Work to complete -> Only lines with the string "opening" matter here; gather them from the material below.

Data for processing ->
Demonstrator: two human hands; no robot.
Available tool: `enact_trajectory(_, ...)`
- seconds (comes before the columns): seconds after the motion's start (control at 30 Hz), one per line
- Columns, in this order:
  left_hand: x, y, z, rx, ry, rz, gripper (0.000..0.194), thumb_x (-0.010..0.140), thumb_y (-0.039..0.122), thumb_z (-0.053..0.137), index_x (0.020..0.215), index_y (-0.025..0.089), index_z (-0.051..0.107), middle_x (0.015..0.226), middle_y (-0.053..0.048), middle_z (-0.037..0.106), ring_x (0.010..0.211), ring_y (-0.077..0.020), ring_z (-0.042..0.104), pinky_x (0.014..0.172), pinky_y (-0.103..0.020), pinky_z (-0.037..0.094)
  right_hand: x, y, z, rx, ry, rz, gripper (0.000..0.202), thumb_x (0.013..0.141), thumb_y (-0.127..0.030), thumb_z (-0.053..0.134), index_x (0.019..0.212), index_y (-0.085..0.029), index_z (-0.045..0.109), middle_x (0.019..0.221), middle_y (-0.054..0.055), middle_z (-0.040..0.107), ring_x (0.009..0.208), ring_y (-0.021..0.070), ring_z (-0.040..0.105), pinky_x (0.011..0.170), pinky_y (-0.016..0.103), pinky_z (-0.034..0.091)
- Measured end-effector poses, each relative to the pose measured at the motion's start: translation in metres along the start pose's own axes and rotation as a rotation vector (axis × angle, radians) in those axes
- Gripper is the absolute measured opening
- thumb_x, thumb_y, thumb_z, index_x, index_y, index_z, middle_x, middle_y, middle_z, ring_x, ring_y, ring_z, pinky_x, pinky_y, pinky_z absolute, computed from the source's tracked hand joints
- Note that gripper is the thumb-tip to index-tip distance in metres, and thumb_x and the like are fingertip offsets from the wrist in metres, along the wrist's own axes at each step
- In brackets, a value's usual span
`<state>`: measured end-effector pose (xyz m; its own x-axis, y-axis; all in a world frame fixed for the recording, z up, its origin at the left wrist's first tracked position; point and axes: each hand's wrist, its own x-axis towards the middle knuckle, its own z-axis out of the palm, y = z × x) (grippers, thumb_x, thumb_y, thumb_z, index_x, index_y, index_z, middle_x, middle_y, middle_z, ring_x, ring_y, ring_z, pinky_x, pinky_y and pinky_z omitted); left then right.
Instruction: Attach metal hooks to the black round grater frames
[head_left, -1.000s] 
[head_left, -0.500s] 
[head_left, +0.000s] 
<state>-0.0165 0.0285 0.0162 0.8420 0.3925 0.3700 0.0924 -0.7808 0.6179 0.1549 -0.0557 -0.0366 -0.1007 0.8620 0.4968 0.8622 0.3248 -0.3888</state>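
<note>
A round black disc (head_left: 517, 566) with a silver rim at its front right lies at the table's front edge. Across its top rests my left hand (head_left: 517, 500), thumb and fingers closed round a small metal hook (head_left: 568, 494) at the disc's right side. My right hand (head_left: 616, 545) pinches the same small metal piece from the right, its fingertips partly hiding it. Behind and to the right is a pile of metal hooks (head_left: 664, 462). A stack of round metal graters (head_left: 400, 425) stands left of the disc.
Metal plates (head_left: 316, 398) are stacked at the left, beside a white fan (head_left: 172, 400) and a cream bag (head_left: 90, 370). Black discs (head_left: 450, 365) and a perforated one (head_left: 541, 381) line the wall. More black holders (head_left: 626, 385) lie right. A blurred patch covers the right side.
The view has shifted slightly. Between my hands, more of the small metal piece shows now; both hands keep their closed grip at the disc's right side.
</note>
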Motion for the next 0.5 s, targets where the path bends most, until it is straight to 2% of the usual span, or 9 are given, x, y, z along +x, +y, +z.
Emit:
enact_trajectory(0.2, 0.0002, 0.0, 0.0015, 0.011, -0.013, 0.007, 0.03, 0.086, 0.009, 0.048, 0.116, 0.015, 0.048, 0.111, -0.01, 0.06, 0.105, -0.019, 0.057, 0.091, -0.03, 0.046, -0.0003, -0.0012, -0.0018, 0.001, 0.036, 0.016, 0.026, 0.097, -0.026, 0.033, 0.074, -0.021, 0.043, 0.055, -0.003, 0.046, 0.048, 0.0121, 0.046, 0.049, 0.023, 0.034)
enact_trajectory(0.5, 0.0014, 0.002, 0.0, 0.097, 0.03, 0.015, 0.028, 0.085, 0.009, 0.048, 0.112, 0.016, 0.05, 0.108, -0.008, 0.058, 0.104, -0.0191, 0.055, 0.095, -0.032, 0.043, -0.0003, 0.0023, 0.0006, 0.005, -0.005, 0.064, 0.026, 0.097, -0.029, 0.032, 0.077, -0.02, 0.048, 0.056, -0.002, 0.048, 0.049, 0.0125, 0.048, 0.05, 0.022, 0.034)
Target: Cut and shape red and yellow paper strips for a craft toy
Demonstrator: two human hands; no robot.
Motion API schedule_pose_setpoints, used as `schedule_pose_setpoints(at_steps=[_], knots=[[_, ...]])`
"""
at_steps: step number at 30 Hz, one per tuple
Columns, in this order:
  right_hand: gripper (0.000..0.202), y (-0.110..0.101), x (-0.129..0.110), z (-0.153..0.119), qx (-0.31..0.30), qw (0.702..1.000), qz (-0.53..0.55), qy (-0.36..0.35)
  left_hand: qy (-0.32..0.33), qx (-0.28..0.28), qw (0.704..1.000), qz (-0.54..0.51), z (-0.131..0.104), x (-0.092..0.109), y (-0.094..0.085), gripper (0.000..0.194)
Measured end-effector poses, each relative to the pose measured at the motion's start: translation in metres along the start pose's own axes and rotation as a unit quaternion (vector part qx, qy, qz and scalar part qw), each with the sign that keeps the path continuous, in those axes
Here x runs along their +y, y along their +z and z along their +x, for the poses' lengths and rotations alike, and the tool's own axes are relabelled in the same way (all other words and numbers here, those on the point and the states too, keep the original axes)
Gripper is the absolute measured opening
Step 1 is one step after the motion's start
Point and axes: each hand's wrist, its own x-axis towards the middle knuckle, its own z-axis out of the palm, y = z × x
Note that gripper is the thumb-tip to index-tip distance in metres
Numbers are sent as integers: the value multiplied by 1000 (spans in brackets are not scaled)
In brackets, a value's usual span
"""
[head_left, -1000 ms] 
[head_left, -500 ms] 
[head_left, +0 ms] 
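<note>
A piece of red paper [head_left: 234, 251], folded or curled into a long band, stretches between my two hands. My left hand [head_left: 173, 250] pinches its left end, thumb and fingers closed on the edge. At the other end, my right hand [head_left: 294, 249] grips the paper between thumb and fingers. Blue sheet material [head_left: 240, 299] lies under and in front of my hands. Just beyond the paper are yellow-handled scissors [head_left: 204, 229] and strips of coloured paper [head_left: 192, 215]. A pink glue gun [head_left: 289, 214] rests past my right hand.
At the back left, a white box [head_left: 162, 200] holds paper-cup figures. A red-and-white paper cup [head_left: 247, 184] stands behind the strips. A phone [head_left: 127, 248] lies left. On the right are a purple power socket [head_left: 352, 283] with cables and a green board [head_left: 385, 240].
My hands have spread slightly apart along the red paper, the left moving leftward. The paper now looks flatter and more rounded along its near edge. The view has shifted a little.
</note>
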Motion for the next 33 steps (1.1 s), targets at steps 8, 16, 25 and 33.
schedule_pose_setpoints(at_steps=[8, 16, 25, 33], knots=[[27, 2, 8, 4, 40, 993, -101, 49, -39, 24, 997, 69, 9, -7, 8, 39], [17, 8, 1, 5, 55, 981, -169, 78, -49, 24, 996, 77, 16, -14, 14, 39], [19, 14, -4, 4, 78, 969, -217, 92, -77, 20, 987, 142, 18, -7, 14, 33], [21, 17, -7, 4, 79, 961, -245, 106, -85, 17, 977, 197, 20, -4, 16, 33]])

Answer for the task ->
- Gripper is the absolute measured opening
Gripper is the absolute measured opening

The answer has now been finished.